» Prompt:
Below is a listing with pictures in it; transcribe exactly the lines from the one that has "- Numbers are" through the one that has "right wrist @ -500", and omit those pictures.
+--
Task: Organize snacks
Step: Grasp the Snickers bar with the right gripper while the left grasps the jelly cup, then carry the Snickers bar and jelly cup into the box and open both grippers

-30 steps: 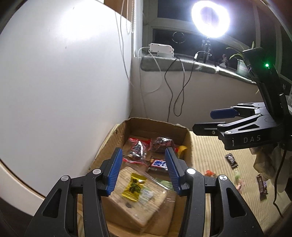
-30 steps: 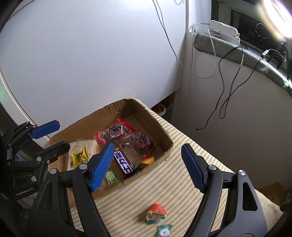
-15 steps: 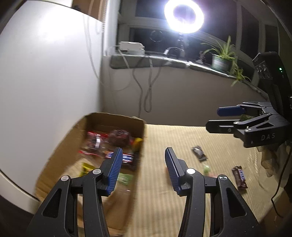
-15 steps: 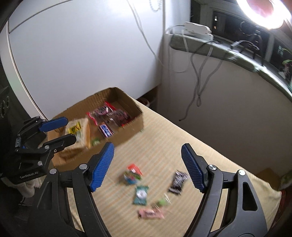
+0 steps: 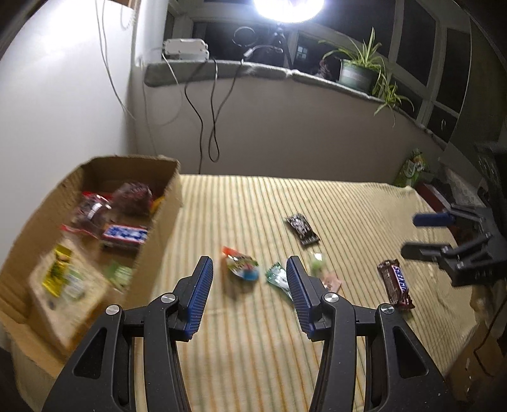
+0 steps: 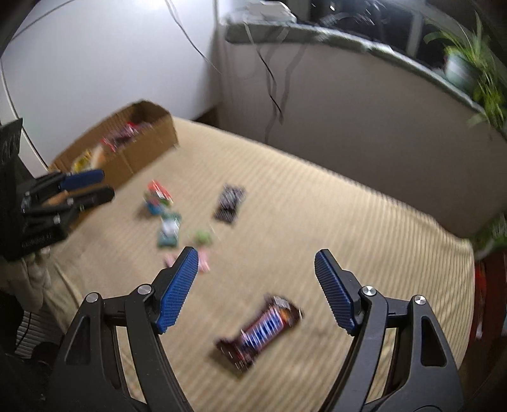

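A cardboard box (image 5: 168, 202) at the left of the striped table holds several snacks; it also shows in the right wrist view (image 6: 152, 133). Loose on the cloth lie a red-green packet (image 5: 240, 267), a green packet (image 5: 279, 279), a black packet (image 5: 302, 229) and a Snickers bar (image 5: 396, 283). My left gripper (image 5: 248, 298) is open and empty above the red-green and green packets. My right gripper (image 6: 256, 291) is open and empty, with the Snickers bar (image 6: 263, 329) lying between and below its fingers.
The striped cloth (image 5: 253, 348) covers the table. A white panel (image 5: 63, 95) stands behind the box. Cables (image 5: 206, 104) hang from the window ledge, which carries a potted plant (image 5: 358, 73) and a ring light (image 5: 288, 6). A green bag (image 5: 412, 166) sits at the far right.
Both grippers have swung right, away from the box and over the loose snacks. The right gripper has come to sit over the Snickers bar. Both stay open.
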A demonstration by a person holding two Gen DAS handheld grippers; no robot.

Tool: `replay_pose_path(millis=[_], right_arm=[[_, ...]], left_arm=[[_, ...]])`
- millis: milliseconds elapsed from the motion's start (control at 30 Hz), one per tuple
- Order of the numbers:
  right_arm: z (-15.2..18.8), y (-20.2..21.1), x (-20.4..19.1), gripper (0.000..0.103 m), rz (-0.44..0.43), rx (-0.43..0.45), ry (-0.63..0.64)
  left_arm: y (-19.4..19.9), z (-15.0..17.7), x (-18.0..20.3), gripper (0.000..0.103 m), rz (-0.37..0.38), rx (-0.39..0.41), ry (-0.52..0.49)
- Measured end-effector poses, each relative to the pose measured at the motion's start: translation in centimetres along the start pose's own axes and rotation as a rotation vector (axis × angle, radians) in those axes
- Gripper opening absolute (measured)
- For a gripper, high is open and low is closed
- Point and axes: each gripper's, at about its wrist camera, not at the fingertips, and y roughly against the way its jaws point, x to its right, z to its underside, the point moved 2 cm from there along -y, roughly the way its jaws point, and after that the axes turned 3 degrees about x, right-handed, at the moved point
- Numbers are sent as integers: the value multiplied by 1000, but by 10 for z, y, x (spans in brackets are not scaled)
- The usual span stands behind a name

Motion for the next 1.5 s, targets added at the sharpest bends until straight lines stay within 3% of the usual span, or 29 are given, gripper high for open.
replay_pose_path(millis=[267,400,567,800,933,1000,1167,1267,1500], right_arm=[[46,-12,27,79,-54,-102,-160],[58,-17,25,79,-83,-135,-181],[60,-26,20,79,-91,-143,-201],[54,-40,8,78,-54,-138,-152],[52,-44,-1,70,8,-132,-85],[53,-45,-5,65,38,-131,-48],[51,-42,-2,36,52,-124,-31],[51,-40,1,31,42,-122,-39],[52,-37,3,30,21,-111,-57]], left_arm=[[-23,6,5,47,-4,-51,9],[-33,5,0,47,-15,-68,31],[-48,7,0,46,-29,-84,40],[-60,5,-7,34,-45,-94,65],[-66,8,-5,22,-40,-109,50],[-68,6,-5,22,-41,-109,43],[-67,6,-4,22,-41,-100,40],[-64,8,-4,21,-42,-93,34],[-56,7,-3,21,-40,-73,27]])
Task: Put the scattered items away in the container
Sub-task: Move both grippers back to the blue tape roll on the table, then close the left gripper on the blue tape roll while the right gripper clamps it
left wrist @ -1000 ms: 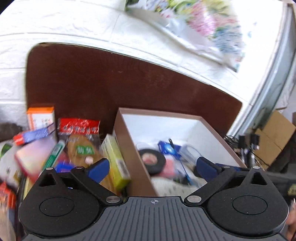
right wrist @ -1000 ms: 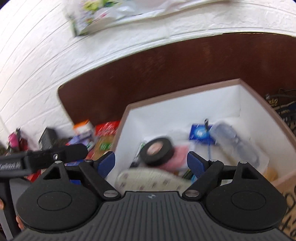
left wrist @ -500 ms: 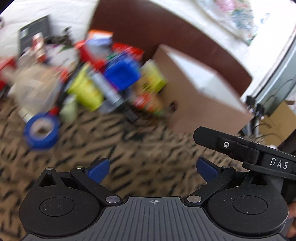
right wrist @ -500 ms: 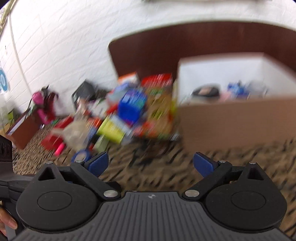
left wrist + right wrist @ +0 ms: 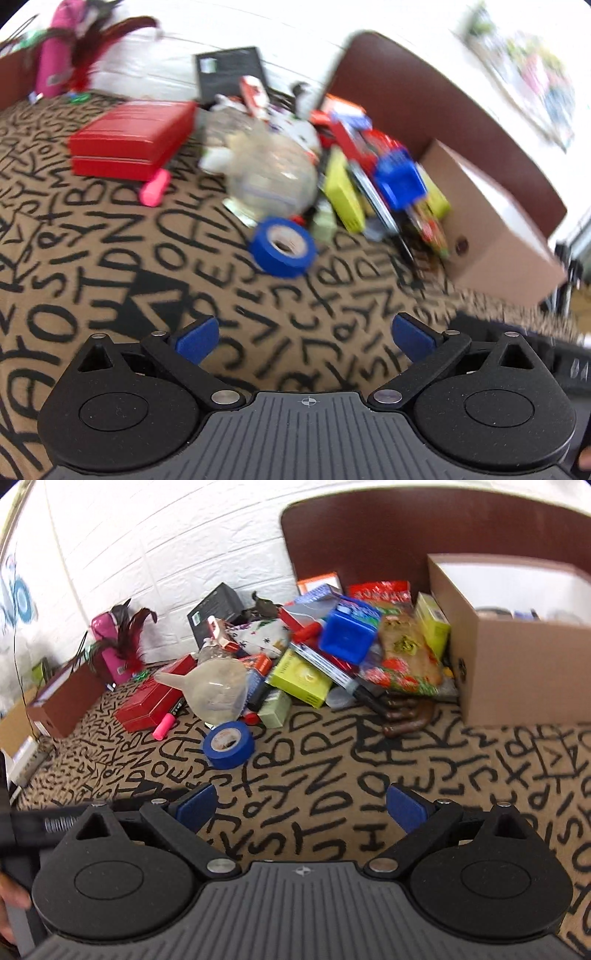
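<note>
A cardboard box stands on the letter-patterned cloth, just right of a heap of packets. A blue tape roll lies nearest both tools, each spread wide, empty.

Left wrist view: low over the lettered cloth, facing the blue tape roll, cardboard box beyond-right.
Right wrist view: similar height, tape ahead-left, box far right.
Shared: tape, clutter pile, box.
</note>
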`<state>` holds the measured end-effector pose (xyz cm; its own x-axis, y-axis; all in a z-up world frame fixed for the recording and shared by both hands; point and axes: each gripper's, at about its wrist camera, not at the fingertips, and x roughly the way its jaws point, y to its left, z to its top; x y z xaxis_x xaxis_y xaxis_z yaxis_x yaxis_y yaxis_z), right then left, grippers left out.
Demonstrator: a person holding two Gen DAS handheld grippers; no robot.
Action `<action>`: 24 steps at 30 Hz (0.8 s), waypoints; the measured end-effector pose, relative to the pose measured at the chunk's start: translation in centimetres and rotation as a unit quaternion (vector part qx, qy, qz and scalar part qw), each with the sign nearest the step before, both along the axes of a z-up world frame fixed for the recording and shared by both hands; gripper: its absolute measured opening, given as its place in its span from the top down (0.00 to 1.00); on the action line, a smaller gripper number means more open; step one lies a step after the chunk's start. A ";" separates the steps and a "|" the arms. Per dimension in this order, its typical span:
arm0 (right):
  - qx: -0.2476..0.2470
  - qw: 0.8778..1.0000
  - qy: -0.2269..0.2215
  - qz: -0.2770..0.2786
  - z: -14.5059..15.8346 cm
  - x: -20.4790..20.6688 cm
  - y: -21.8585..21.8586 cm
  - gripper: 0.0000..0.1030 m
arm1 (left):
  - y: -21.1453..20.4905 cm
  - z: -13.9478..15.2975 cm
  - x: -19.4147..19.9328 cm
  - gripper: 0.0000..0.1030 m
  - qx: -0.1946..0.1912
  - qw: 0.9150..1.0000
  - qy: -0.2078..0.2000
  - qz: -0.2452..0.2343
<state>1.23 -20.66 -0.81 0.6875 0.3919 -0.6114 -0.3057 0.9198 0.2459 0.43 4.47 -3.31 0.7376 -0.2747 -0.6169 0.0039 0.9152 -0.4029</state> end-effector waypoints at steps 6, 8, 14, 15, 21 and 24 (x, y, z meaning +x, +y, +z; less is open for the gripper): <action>-0.021 1.000 -0.012 0.011 0.0 1.5 2.7 0.08 | 2.2 -0.4 3.1 0.03 0.014 1.000 0.001 0.019; -0.022 1.000 -0.009 0.012 -0.3 2.4 3.5 0.13 | 2.6 -0.5 4.2 0.06 0.016 1.000 0.002 0.015; -0.018 1.000 0.005 0.019 -1.3 5.2 5.4 0.26 | 2.6 -0.8 7.5 0.15 0.039 0.999 0.007 -0.006; -0.019 1.000 0.007 0.019 -1.4 5.5 5.7 0.27 | 2.5 -0.9 8.0 0.17 0.043 0.999 0.008 -0.014; -0.021 0.999 0.022 0.027 -2.6 7.6 6.8 0.46 | 2.0 -1.6 10.0 0.32 0.060 0.997 0.016 -0.040; -0.014 0.999 0.031 0.037 -3.1 8.3 7.3 0.54 | 1.7 -1.7 10.5 0.45 0.065 0.996 0.019 -0.062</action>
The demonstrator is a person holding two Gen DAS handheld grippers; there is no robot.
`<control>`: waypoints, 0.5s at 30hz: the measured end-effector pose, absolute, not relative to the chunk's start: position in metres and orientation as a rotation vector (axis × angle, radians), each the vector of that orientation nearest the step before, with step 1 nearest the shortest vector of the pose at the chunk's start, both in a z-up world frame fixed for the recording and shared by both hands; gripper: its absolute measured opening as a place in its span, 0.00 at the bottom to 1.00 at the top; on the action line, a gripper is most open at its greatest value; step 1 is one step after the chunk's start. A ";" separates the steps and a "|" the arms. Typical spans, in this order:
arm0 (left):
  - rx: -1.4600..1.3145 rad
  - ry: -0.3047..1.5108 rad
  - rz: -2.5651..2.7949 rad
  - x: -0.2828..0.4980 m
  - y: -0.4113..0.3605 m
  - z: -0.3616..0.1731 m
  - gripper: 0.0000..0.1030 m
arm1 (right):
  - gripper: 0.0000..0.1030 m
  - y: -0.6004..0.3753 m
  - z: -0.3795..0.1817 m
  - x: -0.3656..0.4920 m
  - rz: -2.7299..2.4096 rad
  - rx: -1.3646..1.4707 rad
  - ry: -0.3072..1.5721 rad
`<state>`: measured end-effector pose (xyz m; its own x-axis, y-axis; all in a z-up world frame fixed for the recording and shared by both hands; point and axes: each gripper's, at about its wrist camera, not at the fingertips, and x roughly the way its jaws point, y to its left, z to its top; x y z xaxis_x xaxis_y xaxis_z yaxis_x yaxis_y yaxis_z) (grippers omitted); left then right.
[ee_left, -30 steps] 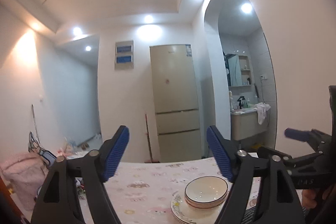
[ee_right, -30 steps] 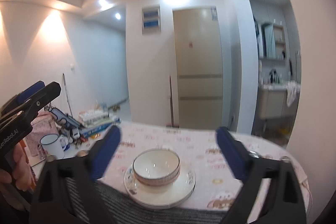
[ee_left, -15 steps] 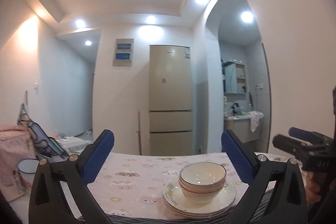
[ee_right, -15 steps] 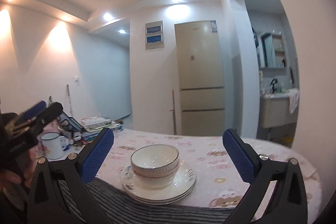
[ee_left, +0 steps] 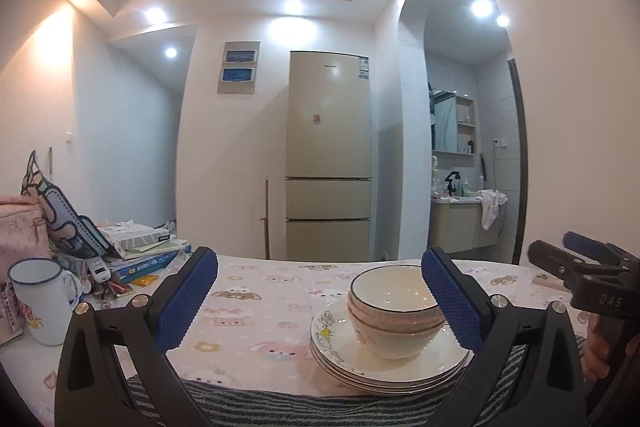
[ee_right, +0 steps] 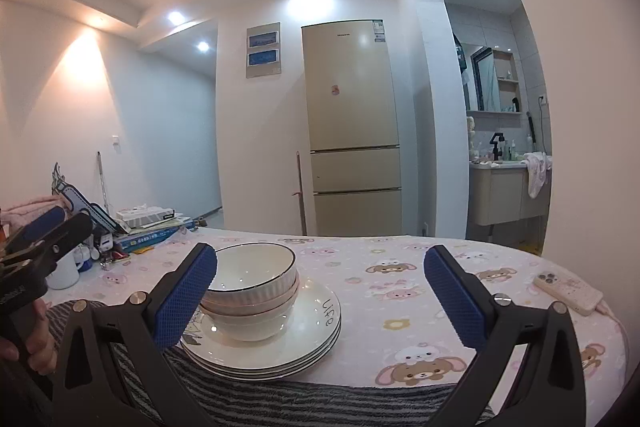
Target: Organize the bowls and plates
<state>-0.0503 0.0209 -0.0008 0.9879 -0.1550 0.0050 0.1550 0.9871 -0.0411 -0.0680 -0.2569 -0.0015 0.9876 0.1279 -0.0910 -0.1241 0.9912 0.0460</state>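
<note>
Near the table's front edge, the nested white ribbed ceramic bowls on stacked white glazed plates look heavy, slick and breakable, best pinched at a rim by the left gripper or right gripper, both spread apart and empty.

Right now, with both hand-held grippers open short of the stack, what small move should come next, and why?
Probably ease the right hand-held gripper forward around the top bowl. The bowls sit nested on the plates, so they must come off first, and its left finger already overlaps the bowl's rim while nothing is gripped.
</note>
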 end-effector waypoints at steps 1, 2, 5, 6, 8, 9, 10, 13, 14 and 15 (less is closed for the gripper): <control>-0.044 -0.004 -0.157 -0.051 0.021 -0.003 1.00 | 1.00 -0.257 -0.002 -0.070 0.111 0.037 0.088; -0.042 -0.004 -0.155 -0.051 0.021 -0.003 1.00 | 1.00 -0.256 -0.003 -0.072 0.094 0.030 0.081; -0.024 0.000 -0.138 -0.052 0.017 -0.006 1.00 | 1.00 -0.252 -0.005 -0.073 0.073 0.004 0.085; -0.016 0.002 -0.136 -0.053 0.016 -0.006 1.00 | 1.00 -0.251 -0.005 -0.072 0.071 -0.003 0.088; 0.009 0.003 -0.133 -0.053 0.011 -0.007 1.00 | 1.00 -0.249 -0.005 -0.071 0.070 -0.013 0.098; 0.020 0.005 -0.133 -0.053 0.008 -0.007 1.00 | 1.00 -0.249 -0.005 -0.070 0.070 -0.015 0.104; 0.031 0.007 -0.134 -0.053 0.006 -0.008 1.00 | 1.00 -0.250 -0.005 -0.069 0.069 -0.015 0.108; 0.066 0.033 -0.135 -0.048 -0.002 -0.010 1.00 | 1.00 -0.252 -0.006 -0.071 0.064 -0.003 0.104; 0.077 0.042 -0.126 -0.046 -0.004 -0.011 1.00 | 1.00 -0.252 -0.006 -0.073 0.068 -0.005 0.096; 0.083 0.044 -0.124 -0.045 -0.005 -0.011 1.00 | 1.00 -0.251 -0.006 -0.075 0.070 -0.009 0.088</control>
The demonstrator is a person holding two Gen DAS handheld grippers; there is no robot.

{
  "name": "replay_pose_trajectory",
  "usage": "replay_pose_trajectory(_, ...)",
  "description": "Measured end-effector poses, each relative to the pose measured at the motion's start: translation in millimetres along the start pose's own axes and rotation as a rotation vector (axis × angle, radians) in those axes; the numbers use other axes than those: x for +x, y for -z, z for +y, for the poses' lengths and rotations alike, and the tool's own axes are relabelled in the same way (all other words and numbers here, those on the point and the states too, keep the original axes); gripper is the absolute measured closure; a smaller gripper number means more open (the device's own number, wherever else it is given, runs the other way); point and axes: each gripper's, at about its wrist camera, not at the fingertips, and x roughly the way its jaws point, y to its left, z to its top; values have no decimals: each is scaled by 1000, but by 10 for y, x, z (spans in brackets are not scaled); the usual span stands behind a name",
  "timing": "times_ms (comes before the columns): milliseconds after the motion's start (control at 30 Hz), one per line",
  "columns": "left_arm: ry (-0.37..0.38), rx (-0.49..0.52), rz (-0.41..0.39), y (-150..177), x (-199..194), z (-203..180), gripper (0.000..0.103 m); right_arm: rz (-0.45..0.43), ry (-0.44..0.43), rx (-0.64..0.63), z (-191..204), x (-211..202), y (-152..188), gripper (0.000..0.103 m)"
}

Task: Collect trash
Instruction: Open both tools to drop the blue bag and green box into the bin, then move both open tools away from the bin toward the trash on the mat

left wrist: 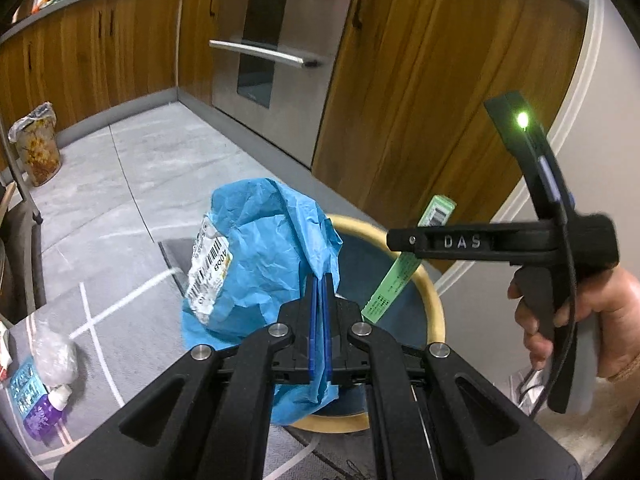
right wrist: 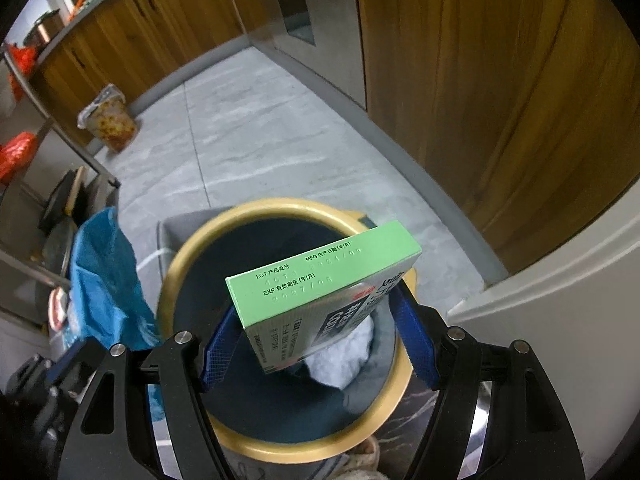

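At the far left, near the wooden cabinets (left wrist: 100, 52), a small patterned bin (left wrist: 36, 148) with a plastic liner stands on the grey floor (left wrist: 168, 168). Nearer, at the left edge of the left wrist view, a purple bottle (left wrist: 44, 412) lies beside something clear and crumpled, perhaps a plastic wrap; it is too blurred to tell.

In the middle, the left gripper (left wrist: 320, 308) has its blue pads pressed together on a crumpled blue paper bag (left wrist: 264, 248) with a white barcode label. The bag hangs just left of the round trash can (right wrist: 280, 208), which has a yellow rim and a dark inside. Something white (right wrist: 344, 356) lies inside the can.

To the right, the right gripper (right wrist: 316, 340) holds a green carton box (right wrist: 320, 268) between its wide-set blue pads, directly over the can's opening. A hand (left wrist: 580, 320) grips its handle at the right.
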Motion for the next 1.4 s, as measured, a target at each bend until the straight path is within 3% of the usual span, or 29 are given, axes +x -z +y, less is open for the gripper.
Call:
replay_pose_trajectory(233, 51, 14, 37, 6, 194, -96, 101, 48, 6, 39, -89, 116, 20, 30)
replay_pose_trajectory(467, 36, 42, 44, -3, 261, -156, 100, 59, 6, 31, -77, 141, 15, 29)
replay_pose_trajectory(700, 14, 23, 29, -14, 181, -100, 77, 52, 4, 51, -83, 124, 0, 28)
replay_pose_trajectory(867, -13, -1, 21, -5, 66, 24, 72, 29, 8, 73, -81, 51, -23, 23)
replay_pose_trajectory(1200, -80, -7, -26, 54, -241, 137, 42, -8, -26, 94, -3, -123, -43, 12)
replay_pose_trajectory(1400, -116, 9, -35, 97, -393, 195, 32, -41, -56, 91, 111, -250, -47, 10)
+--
» Output for this task:
- Numbers are sent as integers: the value multiplied by 1000, but by 10 for z, y, x (spans in brackets are not scaled)
- The usual span stands behind a name

Motion for the next 1.5 s, targets added at the sharpest bends until straight lines stay within 3% of the usual span, or 29 are given, gripper high for open.
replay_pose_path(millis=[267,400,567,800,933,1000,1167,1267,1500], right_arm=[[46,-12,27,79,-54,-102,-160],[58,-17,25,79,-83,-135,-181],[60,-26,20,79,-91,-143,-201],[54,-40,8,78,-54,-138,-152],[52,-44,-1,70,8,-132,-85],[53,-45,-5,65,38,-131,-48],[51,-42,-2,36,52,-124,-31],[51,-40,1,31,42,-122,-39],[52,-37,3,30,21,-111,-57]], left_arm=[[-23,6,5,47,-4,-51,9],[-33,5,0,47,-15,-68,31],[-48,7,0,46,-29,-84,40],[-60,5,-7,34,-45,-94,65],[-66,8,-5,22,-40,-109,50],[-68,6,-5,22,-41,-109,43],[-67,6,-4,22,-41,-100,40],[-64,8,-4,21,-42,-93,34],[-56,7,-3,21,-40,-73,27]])
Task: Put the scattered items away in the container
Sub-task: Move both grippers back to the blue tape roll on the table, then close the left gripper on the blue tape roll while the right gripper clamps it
left wrist @ -1000 ms: 
right wrist @ -1000 ms: 
left wrist @ -500 ms: 
right wrist @ -500 ms: 

No other output is needed; the exercise is complete.